|1st Species||Astraspis desiderata|
|Time Range||467-443 mya|
|Location||United States of America, Canada, Bolivia|
|Name Meaning||Star shield|
|Physical Dimensions||20 centimeters long|
Astraspis is an astraspid astraspidiform jawless fish from the Middle Ordovician-Llandovery of North America, Canada, and Bolivia. It was named in 1982 by Charles D. Walcott. It was one of the many jawless fishes to swim in the Ordovician seas, which were advanced at the time.
Astraspis represented the generic jawless fish, a fish with a mobile tail and a large, oval-shaped body.
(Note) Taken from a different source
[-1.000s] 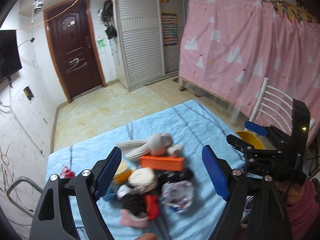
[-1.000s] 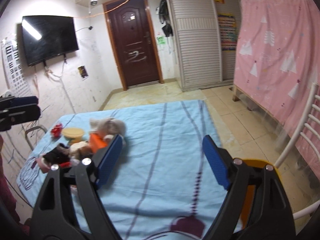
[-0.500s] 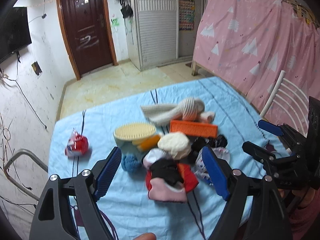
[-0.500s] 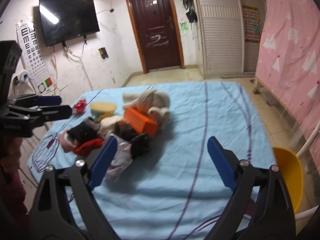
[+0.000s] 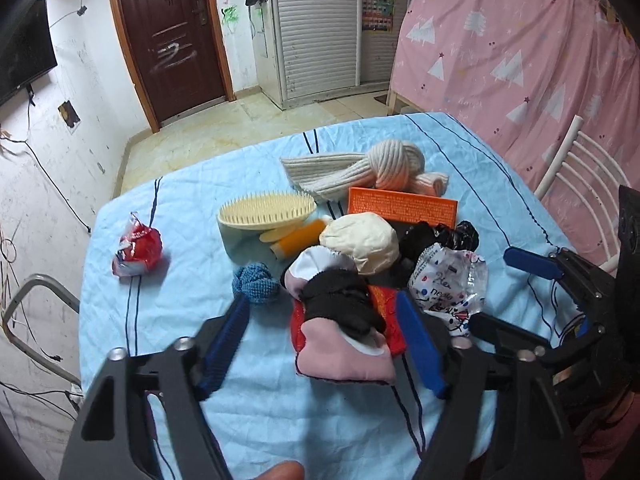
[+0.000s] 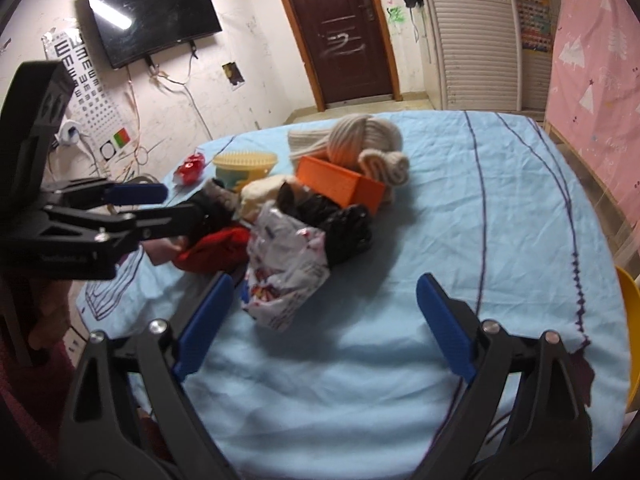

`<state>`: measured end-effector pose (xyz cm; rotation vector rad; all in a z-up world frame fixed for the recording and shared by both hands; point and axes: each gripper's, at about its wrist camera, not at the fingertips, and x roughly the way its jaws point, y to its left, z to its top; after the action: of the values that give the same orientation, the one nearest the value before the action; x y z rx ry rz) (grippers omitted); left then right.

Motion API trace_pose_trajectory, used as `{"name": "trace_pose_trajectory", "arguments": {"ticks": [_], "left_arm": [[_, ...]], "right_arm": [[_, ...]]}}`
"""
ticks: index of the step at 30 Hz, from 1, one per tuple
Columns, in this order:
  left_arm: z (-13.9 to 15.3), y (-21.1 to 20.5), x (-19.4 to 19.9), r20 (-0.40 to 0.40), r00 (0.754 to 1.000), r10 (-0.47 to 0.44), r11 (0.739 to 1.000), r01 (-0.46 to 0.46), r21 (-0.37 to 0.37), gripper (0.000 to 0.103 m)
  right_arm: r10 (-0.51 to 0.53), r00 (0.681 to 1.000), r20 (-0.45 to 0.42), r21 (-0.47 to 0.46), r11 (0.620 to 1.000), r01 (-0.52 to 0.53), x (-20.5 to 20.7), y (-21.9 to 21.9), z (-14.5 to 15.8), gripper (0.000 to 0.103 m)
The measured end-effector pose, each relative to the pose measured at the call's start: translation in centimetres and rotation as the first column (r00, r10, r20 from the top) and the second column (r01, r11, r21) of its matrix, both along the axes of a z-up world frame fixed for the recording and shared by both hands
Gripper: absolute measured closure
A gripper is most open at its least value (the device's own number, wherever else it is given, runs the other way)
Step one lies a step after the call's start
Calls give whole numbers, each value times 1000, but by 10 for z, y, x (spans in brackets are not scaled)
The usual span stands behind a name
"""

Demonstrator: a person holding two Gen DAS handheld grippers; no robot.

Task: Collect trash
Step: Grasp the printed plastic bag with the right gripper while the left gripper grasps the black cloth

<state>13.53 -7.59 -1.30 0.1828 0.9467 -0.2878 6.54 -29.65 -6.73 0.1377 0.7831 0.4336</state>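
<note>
Both tongs released: left gripper (image 5: 324,344) straddles the pink-and-black sock bundle (image 5: 340,320); right gripper (image 6: 320,320) hovers beside the crumpled white wrapper (image 6: 284,268) on the blue-covered table (image 6: 460,220).

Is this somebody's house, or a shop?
Most likely a room in somebody's home. There is a television on the wall, a dark wooden door, and a pink curtain with little trees. Socks, a knitted scarf and a hairbrush lie on a blue cloth.
</note>
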Motion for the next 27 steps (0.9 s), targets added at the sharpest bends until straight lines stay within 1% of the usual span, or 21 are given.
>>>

It had eyes positioned on the side of its head, 8 gills on each side of its body, and bony plates on the animal's head with star-shaped projections protruding from them (hence the meaning of its name, "star shield"). Its body would have been covered in scaly skin, with bony plates covering most of it.
Astraspis was a detritivore, sucking up pieces of organic debris suspended in the water. Its small, toothless mouth would have been used to filter detritus from the water.
Not much is known about Astraspis.
In popular cultureEdit
Astraspis was featured in the 1st episode of the 2003 documentary Chased by Sea Monsters, where Nigel Marven, the explorer of the prehistoric seas, uses a dead individual as bait for the large eurypterid, Megalograptus.